• [TASK PROMPT]:
Work out how many lines of the listing hold the string "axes", then answer with that number and nothing else.

(Beginning of DATASET EXCERPT)

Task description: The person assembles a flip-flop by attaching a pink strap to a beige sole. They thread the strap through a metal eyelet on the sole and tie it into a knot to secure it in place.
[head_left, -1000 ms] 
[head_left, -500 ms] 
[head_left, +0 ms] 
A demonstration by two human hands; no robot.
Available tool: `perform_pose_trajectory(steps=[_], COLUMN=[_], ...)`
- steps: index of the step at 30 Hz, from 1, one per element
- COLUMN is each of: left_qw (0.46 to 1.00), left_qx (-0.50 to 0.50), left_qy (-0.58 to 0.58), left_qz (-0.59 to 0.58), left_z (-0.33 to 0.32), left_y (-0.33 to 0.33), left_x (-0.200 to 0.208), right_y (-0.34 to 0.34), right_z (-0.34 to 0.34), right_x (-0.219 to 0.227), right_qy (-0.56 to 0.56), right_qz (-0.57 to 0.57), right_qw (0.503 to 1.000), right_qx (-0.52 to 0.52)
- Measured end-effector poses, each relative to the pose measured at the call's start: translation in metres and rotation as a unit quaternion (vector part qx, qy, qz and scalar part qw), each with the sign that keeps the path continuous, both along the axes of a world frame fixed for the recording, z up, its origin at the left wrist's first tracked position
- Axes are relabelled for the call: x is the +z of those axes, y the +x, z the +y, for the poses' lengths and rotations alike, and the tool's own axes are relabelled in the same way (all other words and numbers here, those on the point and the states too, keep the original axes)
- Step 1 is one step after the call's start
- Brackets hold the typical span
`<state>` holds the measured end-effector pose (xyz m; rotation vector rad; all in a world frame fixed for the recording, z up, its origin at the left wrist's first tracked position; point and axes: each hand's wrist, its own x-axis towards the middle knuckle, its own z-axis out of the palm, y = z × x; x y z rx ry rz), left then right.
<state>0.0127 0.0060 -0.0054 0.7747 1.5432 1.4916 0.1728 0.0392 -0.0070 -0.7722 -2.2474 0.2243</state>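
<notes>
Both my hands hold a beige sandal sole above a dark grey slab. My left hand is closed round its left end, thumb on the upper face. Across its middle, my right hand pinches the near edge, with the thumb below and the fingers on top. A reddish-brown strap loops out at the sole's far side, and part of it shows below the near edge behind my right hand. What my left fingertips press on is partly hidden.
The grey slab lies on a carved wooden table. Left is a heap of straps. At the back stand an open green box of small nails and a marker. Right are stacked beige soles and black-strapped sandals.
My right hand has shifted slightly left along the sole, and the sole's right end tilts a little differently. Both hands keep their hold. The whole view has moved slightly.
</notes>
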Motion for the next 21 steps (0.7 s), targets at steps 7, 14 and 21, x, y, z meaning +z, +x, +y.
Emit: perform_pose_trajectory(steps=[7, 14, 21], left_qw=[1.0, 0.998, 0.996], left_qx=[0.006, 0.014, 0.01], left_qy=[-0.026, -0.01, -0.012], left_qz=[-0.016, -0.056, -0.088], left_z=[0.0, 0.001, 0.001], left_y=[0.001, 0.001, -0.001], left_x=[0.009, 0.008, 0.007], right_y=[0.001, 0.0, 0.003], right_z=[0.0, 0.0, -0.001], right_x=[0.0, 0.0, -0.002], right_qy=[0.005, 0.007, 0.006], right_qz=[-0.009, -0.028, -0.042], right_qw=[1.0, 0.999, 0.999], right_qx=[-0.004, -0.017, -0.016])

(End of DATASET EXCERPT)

• [FINISHED EXERCISE]:
3